- [Work to be completed]:
Restate the whole listing below word for word and keep the images out.

- [Excerpted records]:

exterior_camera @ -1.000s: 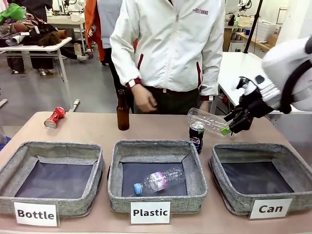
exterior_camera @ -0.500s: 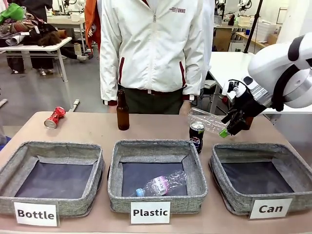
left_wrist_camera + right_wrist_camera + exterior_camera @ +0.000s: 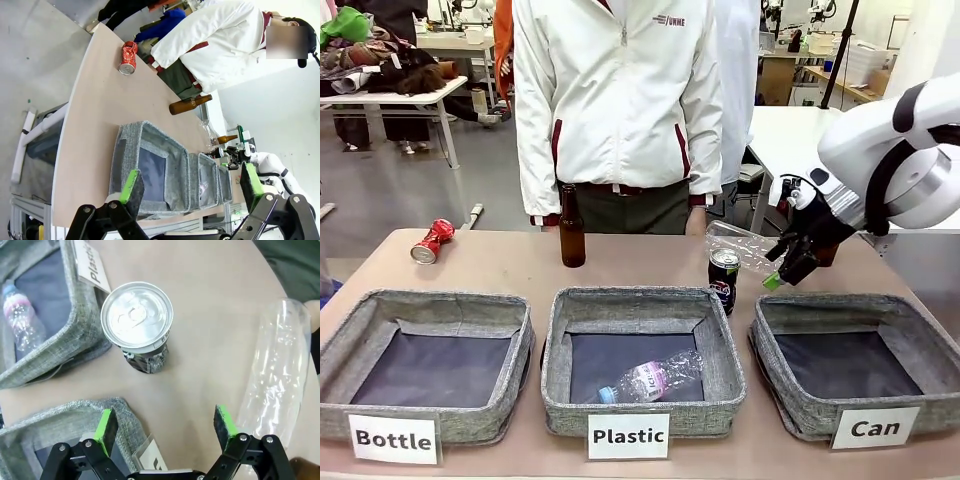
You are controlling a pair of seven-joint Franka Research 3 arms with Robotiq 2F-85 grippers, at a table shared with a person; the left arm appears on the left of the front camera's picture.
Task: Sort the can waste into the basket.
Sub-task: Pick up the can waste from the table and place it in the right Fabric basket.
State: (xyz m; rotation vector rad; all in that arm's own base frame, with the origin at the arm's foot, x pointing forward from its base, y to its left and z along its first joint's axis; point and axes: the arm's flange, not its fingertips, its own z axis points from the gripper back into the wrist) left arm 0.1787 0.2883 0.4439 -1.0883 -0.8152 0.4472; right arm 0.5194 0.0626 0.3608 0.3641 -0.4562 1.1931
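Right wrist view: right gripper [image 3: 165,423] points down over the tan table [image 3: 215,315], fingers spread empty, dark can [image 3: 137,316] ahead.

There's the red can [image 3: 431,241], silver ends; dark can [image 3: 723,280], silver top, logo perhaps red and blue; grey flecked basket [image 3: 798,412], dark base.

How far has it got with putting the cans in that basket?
Nothing done yet: the grey fabric basket labelled Can holds no can. In hand: the right arm's jaws hang open near the upright dark drink can, not touching it. Left: that can and the crushed red can lying far to the left.
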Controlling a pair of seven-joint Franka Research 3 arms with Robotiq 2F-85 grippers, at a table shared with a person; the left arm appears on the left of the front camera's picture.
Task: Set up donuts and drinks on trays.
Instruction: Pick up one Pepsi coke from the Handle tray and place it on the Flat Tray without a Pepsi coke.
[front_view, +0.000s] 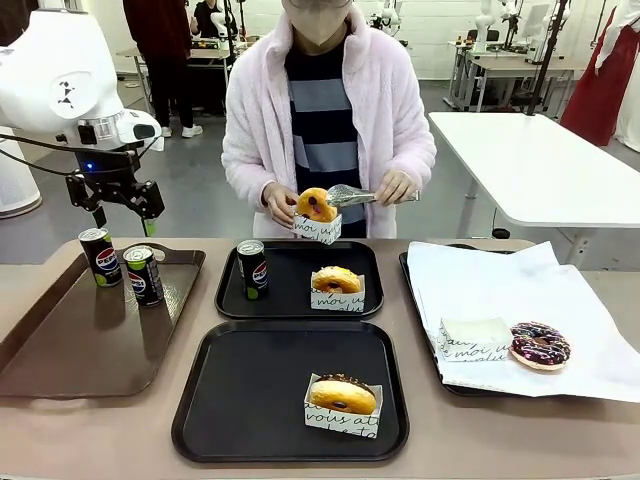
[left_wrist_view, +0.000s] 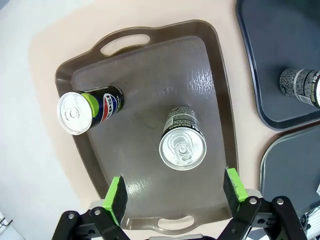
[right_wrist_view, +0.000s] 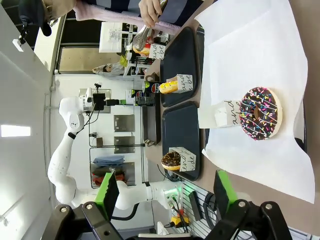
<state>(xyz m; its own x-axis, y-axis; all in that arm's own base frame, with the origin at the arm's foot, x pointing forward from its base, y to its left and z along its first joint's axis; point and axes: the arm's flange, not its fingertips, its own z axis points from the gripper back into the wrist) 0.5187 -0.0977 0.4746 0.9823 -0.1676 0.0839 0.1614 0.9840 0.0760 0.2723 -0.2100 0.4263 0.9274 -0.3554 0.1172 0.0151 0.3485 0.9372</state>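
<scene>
My left gripper (front_view: 124, 222) hangs open above two Pepsi cans (front_view: 98, 256) (front_view: 143, 275) standing on the glossy brown tray (front_view: 60, 340). In the left wrist view the gripper (left_wrist_view: 175, 190) is open, with one can (left_wrist_view: 182, 145) just beyond its fingers and the other can (left_wrist_view: 82, 110) further left. The far black tray (front_view: 290, 300) holds a third can (front_view: 252, 268) and a yellow donut in a sleeve (front_view: 337, 285). On the near black tray (front_view: 250, 400) sits a chocolate-topped donut in a sleeve (front_view: 343, 398). My right gripper (right_wrist_view: 166, 192) is open over the paper, holding nothing.
The person holds a sleeved donut (front_view: 316, 212) in one hand and tongs (front_view: 350, 195) in the other, above the far tray. On the white-paper-lined tray (front_view: 520, 290) lie a sprinkled chocolate donut (front_view: 540, 345) and an empty sleeve (front_view: 472, 338).
</scene>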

- [Completed exercise]:
exterior_camera @ -1.000s: 
exterior_camera @ -0.500s: 
left_wrist_camera + right_wrist_camera + exterior_camera @ +0.000s: 
You are controlling a pair of seven-joint Franka Research 3 arms with Robotiq 2F-85 grippers, at a table shared with a person; the left arm appears on the left of the front camera's picture.
Task: Sort the can waste into the basket.
Sub-task: Pick up the can waste from the table and place it in the right Fabric basket.
State: (xyz m; rotation vector rad; all in that arm's own base frame, with the origin at the arm's foot, x pointing forward from its base, y to its left and z along its first joint's axis; point and axes: the arm's flange, not its fingertips, its own z axis points from the gripper back into the wrist) left arm 0.1787 0.2883 0.4439 -1.0883 -0.8152 0.4472; right arm 0.5194 0.0626 0.3608 0.3641 -0.4562 1.1931
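Right wrist view: right gripper [image 3: 165,423] points down over the tan table [image 3: 215,315], fingers spread empty, dark can [image 3: 137,316] ahead.

There's the red can [image 3: 431,241], silver ends; dark can [image 3: 723,280], silver top, logo perhaps red and blue; grey flecked basket [image 3: 798,412], dark base.

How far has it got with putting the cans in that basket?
Nothing done yet: the grey fabric basket labelled Can holds no can. In hand: the right arm's jaws hang open near the upright dark drink can, not touching it. Left: that can and the crushed red can lying far to the left.
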Controlling a pair of seven-joint Franka Research 3 arms with Robotiq 2F-85 grippers, at a table shared with a person; the left arm appears on the left of the front camera's picture.
Task: Set up donuts and drinks on trays.
Instruction: Pick up one Pepsi coke from the Handle tray and place it on the Flat Tray without a Pepsi coke.
[front_view, +0.000s] 
[left_wrist_view, +0.000s] 
[right_wrist_view, +0.000s] 
<state>(xyz m; its own x-axis, y-axis; all in that arm's own base frame, with the origin at the arm's foot, x pointing forward from its base, y to its left and z along its first joint's axis; point and axes: the arm's flange, not its fingertips, its own z axis points from the gripper back into the wrist) 0.5187 -0.0977 0.4746 0.9823 -0.1676 0.0839 0.1614 0.9840 0.0760 0.2723 -0.2100 0.4263 0.9274 -0.3554 0.1172 0.0151 0.3485 0.9372</state>
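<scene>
My left gripper (front_view: 124, 222) hangs open above two Pepsi cans (front_view: 98, 256) (front_view: 143, 275) standing on the glossy brown tray (front_view: 60, 340). In the left wrist view the gripper (left_wrist_view: 175, 190) is open, with one can (left_wrist_view: 182, 145) just beyond its fingers and the other can (left_wrist_view: 82, 110) further left. The far black tray (front_view: 290, 300) holds a third can (front_view: 252, 268) and a yellow donut in a sleeve (front_view: 337, 285). On the near black tray (front_view: 250, 400) sits a chocolate-topped donut in a sleeve (front_view: 343, 398). My right gripper (right_wrist_view: 166, 192) is open over the paper, holding nothing.
The person holds a sleeved donut (front_view: 316, 212) in one hand and tongs (front_view: 350, 195) in the other, above the far tray. On the white-paper-lined tray (front_view: 520, 290) lie a sprinkled chocolate donut (front_view: 540, 345) and an empty sleeve (front_view: 472, 338).
</scene>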

Whatever the exercise asked has now been answered.